# Fox DHX 5.0 im RM7



## der Olli (19. April 2006)

Moin,
passt der Fox DHX 5.0 Dämpfer problemlos in´s RM7?
Fährt das vielleicht jemand so und könnte von Erfahrungen berichten?
Danke schon mal.


----------



## iNSANE! (19. April 2006)

Ja er passt. 190mm Einbaulaenge. Dafuer gibts aber auch den RMx Thread. Schau Dir mal Meth3434 Gallery an - dann siehst Dus auch.

-CLOSE-


----------



## MTB-News.de




----------



## Tim Simmons (19. April 2006)

uii...insane nimmt admin qualitäten an


----------



## iNSANE! (19. April 2006)

Ja, diese Befaehigung haette ich gern. Ich kaempfe drum aber scheinbar will man mir die nicht gewaehren. Schade.


----------



## Alexeus (22. April 2006)

Hi, hab in meinem RM6 jetzt andere Umlenkhebel und den DHX 5.0 Dämpfer mit 190 mm Einbaulänge drin. Passt wunderbar.

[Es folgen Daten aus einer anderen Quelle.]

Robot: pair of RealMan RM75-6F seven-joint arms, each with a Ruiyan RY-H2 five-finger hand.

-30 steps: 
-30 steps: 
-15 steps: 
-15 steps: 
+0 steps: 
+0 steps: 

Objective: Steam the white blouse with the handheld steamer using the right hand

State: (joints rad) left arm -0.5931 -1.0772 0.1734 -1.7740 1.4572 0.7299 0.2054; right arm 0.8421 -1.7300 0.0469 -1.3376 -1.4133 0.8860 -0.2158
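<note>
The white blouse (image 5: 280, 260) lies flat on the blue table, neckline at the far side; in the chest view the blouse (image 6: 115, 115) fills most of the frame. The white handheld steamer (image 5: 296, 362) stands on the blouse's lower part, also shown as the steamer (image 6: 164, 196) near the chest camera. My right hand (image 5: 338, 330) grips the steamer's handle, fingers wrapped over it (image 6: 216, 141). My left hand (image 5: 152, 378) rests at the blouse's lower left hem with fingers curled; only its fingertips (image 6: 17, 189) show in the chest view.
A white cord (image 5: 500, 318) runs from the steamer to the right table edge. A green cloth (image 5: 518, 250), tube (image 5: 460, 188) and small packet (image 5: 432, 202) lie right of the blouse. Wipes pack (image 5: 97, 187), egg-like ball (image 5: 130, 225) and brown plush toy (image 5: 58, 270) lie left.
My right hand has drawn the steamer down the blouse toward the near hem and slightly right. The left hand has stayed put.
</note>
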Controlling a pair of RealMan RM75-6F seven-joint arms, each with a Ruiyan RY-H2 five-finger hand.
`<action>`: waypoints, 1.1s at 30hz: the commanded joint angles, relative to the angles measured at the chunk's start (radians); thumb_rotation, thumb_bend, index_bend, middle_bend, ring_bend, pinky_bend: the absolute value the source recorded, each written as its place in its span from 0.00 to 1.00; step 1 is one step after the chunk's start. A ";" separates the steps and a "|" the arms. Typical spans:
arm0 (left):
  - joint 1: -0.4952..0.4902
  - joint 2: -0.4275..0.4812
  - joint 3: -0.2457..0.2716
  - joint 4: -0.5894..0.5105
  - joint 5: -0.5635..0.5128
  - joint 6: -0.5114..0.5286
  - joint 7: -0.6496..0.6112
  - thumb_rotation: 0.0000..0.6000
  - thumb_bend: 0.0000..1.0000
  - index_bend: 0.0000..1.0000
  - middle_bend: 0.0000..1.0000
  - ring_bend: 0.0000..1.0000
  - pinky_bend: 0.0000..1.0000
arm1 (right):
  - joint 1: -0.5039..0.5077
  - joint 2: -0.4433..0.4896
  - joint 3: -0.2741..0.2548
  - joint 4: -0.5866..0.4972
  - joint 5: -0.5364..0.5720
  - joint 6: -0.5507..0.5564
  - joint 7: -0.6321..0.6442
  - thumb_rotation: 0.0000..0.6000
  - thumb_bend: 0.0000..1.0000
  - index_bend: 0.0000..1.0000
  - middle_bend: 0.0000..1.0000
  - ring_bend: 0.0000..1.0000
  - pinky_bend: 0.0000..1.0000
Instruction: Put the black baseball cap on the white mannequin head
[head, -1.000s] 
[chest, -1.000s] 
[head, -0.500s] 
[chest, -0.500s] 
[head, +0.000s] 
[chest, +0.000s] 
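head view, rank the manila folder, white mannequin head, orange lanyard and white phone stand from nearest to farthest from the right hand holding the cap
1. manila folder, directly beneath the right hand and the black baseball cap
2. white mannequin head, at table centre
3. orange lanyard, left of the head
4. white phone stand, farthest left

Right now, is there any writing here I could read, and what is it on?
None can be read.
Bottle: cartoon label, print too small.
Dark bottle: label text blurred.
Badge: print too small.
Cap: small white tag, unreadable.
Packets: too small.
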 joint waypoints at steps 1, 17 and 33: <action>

Kann Dir mal ein paar Bilder machen, wenn Du willst.

Aloha,
Alexeus


----------



## TurboLenzen (22. April 2006)

Ja immer her mit Bilder'n! Aber bitte dann in den "RMX Thread" oder in die Rocky Gallery..

greets,


----------



## Alexeus (5. Juni 2006)

freeridechecker schrieb:
			
		

> Ja immer her mit Bilder'n! Aber bitte dann in den "RMX Thread" oder in die Rocky Gallery..
> 
> greets,



Was länge währt....
...nun sind die Bilder endlich in der Rocky Mountain Gallery:
http://www.mtb-news.de/forum/showthread.php?t=154099&page=30

und im Foto-Album:
http://fotos.mtb-news.de/fotos/showgallery.php?cat=3965

Aloha


----------